第574章 紀家の者(2/10)

叶晨の不安はさらに強まった。

紀家の娘?もしかして紀思清?それとも紀霖?

自分の変装がばれたのか?

いや、この二人は宗門で修練中のはずだ。今この時期に外出するはずがない。

もしかして紀家の他の者か?

昆仑虚の紀家は最高位の家族で、分家も多いからな。

今、彼女が自分に会いたいと?きっと良いことではないだろう!

叶晨の胸がさらに締め付けられた。強い直感が告げていた。あの所謂紀の娘さんは、自分が競売に出した物を狙っているに違いないと。

「結構です。用事がありますので。失礼します!」

叶晨は直接断った。

紀思清か紀霖なら会ってもよかったのだが。

しかしそれはありえない。

言い終わると、彼はシン シー シーを連れて立ち去ろうとした。

「お二人とも随分と急いでいらっしゃいますね。どうして?私があなたを食べてしまうとでも?それとも易宝閣で強盗殺人でもすると?その点は安心してください。易宝閣は誠実な商売、老若男女問わず公平です。そうでなければ何千年も続くはずがありません。Hua Xiaはおろか、昆仑虚の中でも、易宝閣より安全な場所はないでしょう!」

しかし、叶晨たちがすぐに立ち去ろうとする願いは、叶わぬものとなった。

叶晨とシン シー シーが振り向いた瞬間、鑑定室のドアが再び開き、外から一人の少女が入ってきた!

少女は二十歳前後に見え、肌は白く、小柄な体つきだった。

今、少女は墨色の長いドレスを着て、手首には精巧なブレスレットをしていた。そのブレスレットは珍しく、古めかしい雰囲気を漂わせていた。

部屋に入ると、少女は好奇心に満ちた目で叶晨とシン シー シーをじっくりと観察し始めた。その生き生きとした瞳は何かを見定めているようで、全体的に活発で愛らしい印象を与えた。

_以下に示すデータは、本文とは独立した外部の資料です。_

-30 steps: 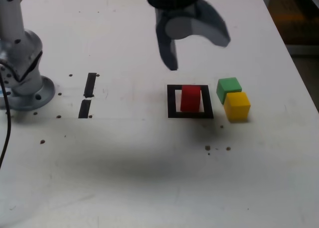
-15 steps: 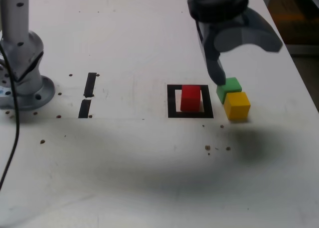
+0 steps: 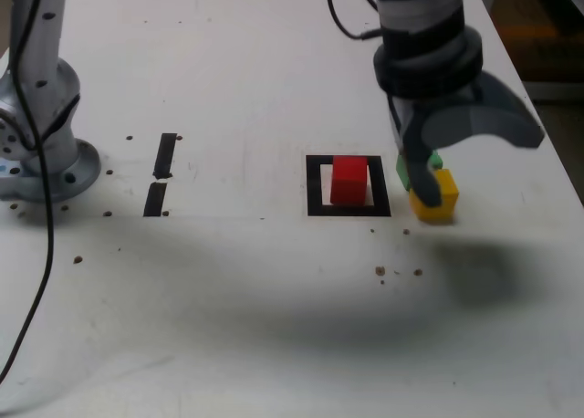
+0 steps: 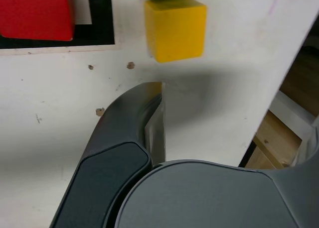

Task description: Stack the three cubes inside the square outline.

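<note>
The end effector (image 3: 456, 176) has swung right from above the outline (image 3: 348, 185) and dropped, jaws wide, over the yellow cube (image 3: 438, 197) beside green (image 3: 402, 168); red (image 3: 349, 180) sits inside, so yellow looks next.

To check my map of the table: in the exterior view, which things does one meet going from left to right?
Arm base → two short black tape strips → square outline with the red cube inside → green cube → yellow cube.
</note>
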`<state>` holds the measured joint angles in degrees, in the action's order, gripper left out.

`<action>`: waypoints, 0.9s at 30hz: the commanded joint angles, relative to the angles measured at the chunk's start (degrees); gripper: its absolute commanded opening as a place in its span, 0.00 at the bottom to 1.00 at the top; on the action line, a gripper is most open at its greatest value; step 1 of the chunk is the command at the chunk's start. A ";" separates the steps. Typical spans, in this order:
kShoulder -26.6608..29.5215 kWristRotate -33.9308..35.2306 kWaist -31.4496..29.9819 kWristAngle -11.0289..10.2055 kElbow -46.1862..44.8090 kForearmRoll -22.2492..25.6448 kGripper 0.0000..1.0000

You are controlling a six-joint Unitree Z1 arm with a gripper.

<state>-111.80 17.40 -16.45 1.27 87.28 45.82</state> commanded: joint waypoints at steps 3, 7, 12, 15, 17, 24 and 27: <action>-0.07 0.93 0.17 1.00 -2.11 -1.28 0.98; -0.47 1.61 0.42 1.97 -3.91 -2.01 0.98; -1.41 2.04 0.59 0.82 -4.13 -0.91 0.96; -2.29 2.07 0.89 0.24 -4.06 0.45 0.95; -2.93 1.95 1.13 0.06 -3.87 1.77 0.94; -5.30 1.03 1.35 -1.94 -1.03 7.39 0.93; -6.19 0.26 1.35 -3.64 1.08 10.00 0.93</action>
<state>-117.66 18.08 -15.20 -1.58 87.29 54.81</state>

認めざるを得ないが、この少女を一目見た瞬間、叶晨の目は思わず輝いた。

残念ながら紀霖でもなく、紀思清でもなかった。

しかし、容姿は紀思清に少し似ていた。

美しさで言えば、この人物は確かに美しかったが、紀思清には遠く及ばなかった。

「あなたが紀の娘さんですか?」

我に返って、叶晨は尋ねた。

「私の服装では証明に不十分でしょうか?」

少女は淡々と言った。

その一挙手一投足には、気品が溢れていた。

わずかながら、彼女の年齢にそぐわない機敏さすら漂っていた。